WORK INSTRUCTION -> Each entry should be repeated exactly. Its pictures should not be.

───── INPUT FOR THIS TASK ─────

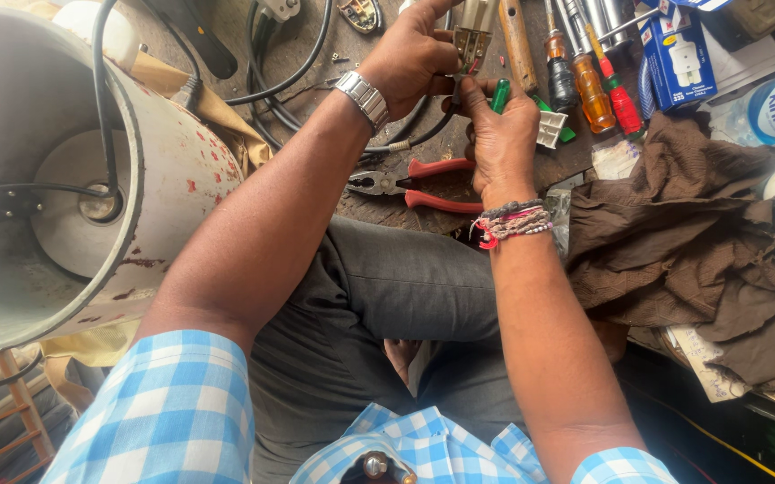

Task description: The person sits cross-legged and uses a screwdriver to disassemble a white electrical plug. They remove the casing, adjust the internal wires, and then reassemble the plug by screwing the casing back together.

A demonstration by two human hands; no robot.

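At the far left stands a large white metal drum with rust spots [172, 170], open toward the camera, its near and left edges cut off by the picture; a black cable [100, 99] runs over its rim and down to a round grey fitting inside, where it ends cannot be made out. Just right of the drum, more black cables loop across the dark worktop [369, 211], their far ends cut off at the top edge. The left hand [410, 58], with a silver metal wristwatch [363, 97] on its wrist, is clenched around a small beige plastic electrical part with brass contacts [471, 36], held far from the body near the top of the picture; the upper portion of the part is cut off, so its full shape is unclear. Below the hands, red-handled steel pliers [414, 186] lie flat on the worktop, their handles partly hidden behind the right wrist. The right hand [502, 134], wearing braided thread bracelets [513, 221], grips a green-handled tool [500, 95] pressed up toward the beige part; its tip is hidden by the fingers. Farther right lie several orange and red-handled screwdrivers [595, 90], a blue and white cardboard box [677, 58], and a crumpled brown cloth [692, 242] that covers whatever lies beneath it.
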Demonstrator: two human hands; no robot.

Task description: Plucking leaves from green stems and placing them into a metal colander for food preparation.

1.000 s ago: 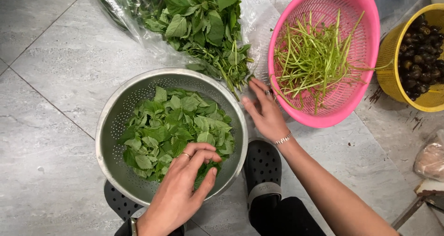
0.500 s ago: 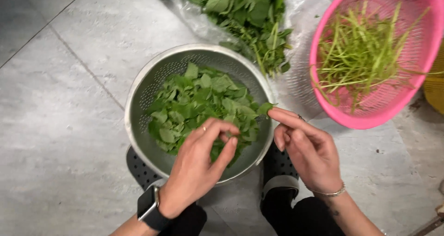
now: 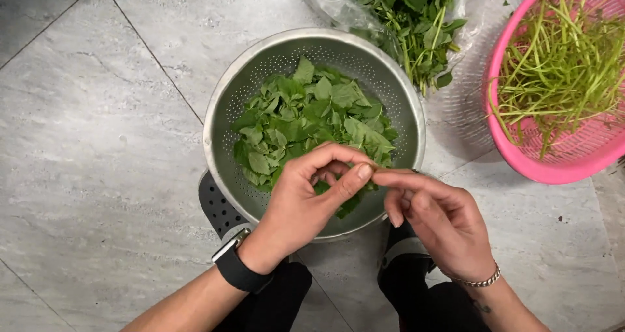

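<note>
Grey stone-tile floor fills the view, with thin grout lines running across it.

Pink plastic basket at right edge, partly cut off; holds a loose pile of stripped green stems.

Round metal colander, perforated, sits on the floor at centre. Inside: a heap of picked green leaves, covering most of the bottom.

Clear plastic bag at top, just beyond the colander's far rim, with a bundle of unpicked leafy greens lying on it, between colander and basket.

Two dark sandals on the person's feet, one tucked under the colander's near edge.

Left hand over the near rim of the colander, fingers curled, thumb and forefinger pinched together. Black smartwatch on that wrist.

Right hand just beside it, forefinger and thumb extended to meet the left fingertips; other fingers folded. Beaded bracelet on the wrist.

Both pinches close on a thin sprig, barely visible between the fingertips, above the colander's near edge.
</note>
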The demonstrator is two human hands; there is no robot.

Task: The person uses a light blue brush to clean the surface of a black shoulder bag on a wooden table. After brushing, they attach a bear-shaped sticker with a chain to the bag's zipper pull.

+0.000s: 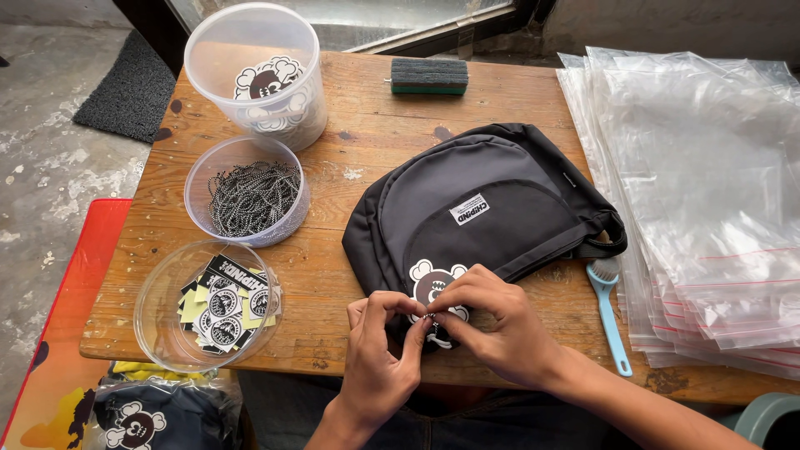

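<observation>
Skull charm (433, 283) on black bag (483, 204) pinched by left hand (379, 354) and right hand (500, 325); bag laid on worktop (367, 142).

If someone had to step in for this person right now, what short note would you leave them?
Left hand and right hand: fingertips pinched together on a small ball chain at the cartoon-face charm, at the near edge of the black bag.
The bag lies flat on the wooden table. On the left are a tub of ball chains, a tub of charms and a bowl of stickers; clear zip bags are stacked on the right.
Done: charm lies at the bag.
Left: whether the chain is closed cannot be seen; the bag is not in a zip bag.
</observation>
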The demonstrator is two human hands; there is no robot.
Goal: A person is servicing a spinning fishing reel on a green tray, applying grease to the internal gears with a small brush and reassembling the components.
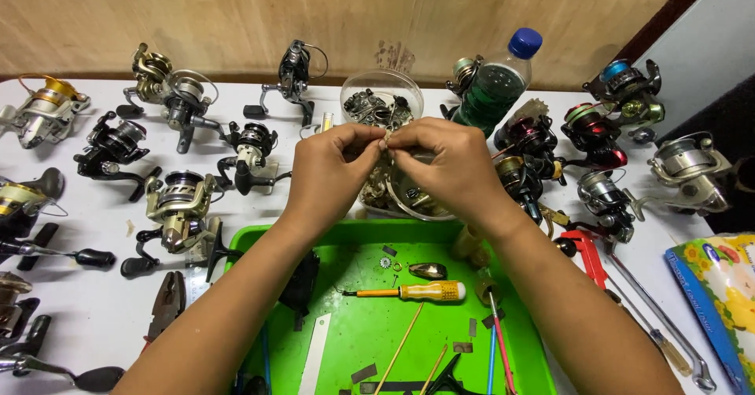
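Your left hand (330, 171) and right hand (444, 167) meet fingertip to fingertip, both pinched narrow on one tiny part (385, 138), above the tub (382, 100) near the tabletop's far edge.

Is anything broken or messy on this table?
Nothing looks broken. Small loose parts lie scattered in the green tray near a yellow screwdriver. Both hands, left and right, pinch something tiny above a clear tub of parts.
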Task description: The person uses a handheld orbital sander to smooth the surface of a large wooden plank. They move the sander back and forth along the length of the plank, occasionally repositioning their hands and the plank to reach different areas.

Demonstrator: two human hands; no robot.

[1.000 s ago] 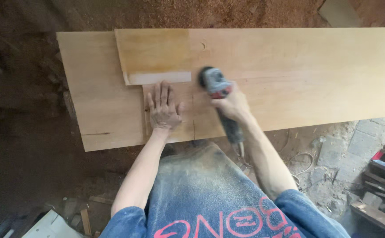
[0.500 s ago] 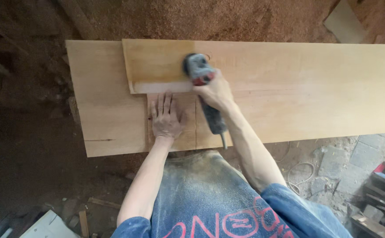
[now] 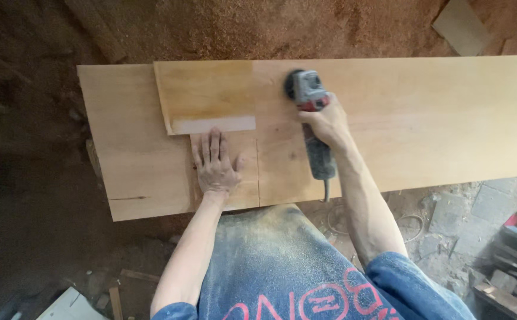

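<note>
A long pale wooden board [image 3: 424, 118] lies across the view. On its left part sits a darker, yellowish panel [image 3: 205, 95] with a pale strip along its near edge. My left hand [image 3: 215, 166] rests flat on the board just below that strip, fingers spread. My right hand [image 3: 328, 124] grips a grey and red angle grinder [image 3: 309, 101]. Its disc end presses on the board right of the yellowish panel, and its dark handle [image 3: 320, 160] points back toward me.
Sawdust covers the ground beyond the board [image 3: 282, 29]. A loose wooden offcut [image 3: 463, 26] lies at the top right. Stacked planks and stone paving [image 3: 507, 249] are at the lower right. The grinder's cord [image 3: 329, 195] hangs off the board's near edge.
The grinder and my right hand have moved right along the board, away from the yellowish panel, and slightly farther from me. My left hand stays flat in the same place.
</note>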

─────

PROBLEM SOLUTION ->
Task description: The person sits cross-legged and uses a screwdriver to disassemble a white electrical plug. They remove the casing, adjust the internal wires, and then reassemble the plug by screwing the casing back together.

A demonstration by two human hands; no robot.

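At the far left stands a large white metal drum with rust spots [172, 170], open toward the camera, its near and left edges cut off by the picture; a black cable [100, 99] runs over its rim and down to a round grey fitting inside, where it ends cannot be made out. Just right of the drum, more black cables loop across the dark worktop [369, 211], their far ends cut off at the top edge. The left hand [410, 58], with a silver metal wristwatch [363, 97] on its wrist, is clenched around a small beige plastic electrical part with brass contacts [471, 36], held far from the body near the top of the picture; the upper portion of the part is cut off, so its full shape is unclear. Below the hands, red-handled steel pliers [414, 186] lie flat on the worktop, their handles partly hidden behind the right wrist. The right hand [502, 134], wearing braided thread bracelets [513, 221], grips a green-handled tool [500, 95] pressed up toward the beige part; its tip is hidden by the fingers. Farther right lie several orange and red-handled screwdrivers [595, 90], a blue and white cardboard box [677, 58], and a crumpled brown cloth [692, 242] that covers whatever lies beneath it.
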Demonstrator: two human hands; no robot.

Task description: Plucking leaves from green stems and placing them into a metal colander for food preparation.

1.000 s ago: 
0.500 s ago: 
now: 

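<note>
Grey stone-tile floor fills the view, with thin grout lines running across it.

Pink plastic basket at right edge, partly cut off; holds a loose pile of stripped green stems.

Round metal colander, perforated, sits on the floor at centre. Inside: a heap of picked green leaves, covering most of the bottom.

Clear plastic bag at top, just beyond the colander's far rim, with a bundle of unpicked leafy greens lying on it, between colander and basket.

Two dark sandals on the person's feet, one tucked under the colander's near edge.

Left hand over the near rim of the colander, fingers curled, thumb and forefinger pinched together. Black smartwatch on that wrist.

Right hand just beside it, forefinger and thumb extended to meet the left fingertips; other fingers folded. Beaded bracelet on the wrist.

Both pinches close on a thin sprig, barely visible between the fingertips, above the colander's near edge.
</note>
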The demonstrator is two human hands; there is no robot.

Task: The person uses a light blue brush to clean the surface of a black shoulder bag on a wooden table. After brushing, they attach a bear-shaped sticker with a chain to the bag's zipper pull.

+0.000s: 

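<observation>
Skull charm (433, 283) on black bag (483, 204) pinched by left hand (379, 354) and right hand (500, 325); bag laid on worktop (367, 142).

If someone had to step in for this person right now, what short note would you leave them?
Left hand and right hand: fingertips pinched together on a small ball chain at the cartoon-face charm, at the near edge of the black bag.
The bag lies flat on the wooden table. On the left are a tub of ball chains, a tub of charms and a bowl of stickers; clear zip bags are stacked on the right.
Done: charm lies at the bag.
Left: whether the chain is closed cannot be seen; the bag is not in a zip bag.
</observation>
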The demonstrator is two human hands; there is no robot.
Goal: A person is servicing a spinning fishing reel on a green tray, applying grease to the internal gears with a small brush and reassembling the components.
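Your left hand (330, 171) and right hand (444, 167) meet fingertip to fingertip, both pinched narrow on one tiny part (385, 138), above the tub (382, 100) near the tabletop's far edge.

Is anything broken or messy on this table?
Nothing looks broken. Small loose parts lie scattered in the green tray near a yellow screwdriver. Both hands, left and right, pinch something tiny above a clear tub of parts.
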Task description: The person uses a handheld orbital sander to smooth the surface of a large wooden plank. They move the sander back and forth along the length of the plank, occasionally repositioning their hands and the plank to reach different areas.

Demonstrator: two human hands; no robot.

[1.000 s ago] 
[0.500 s ago] 
[now] 

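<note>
A long pale wooden board [image 3: 424, 118] lies across the view. On its left part sits a darker, yellowish panel [image 3: 205, 95] with a pale strip along its near edge. My left hand [image 3: 215, 166] rests flat on the board just below that strip, fingers spread. My right hand [image 3: 328, 124] grips a grey and red angle grinder [image 3: 309, 101]. Its disc end presses on the board right of the yellowish panel, and its dark handle [image 3: 320, 160] points back toward me.
Sawdust covers the ground beyond the board [image 3: 282, 29]. A loose wooden offcut [image 3: 463, 26] lies at the top right. Stacked planks and stone paving [image 3: 507, 249] are at the lower right. The grinder's cord [image 3: 329, 195] hangs off the board's near edge.
The grinder and my right hand have moved right along the board, away from the yellowish panel, and slightly farther from me. My left hand stays flat in the same place.
</note>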

With that, the answer is finished.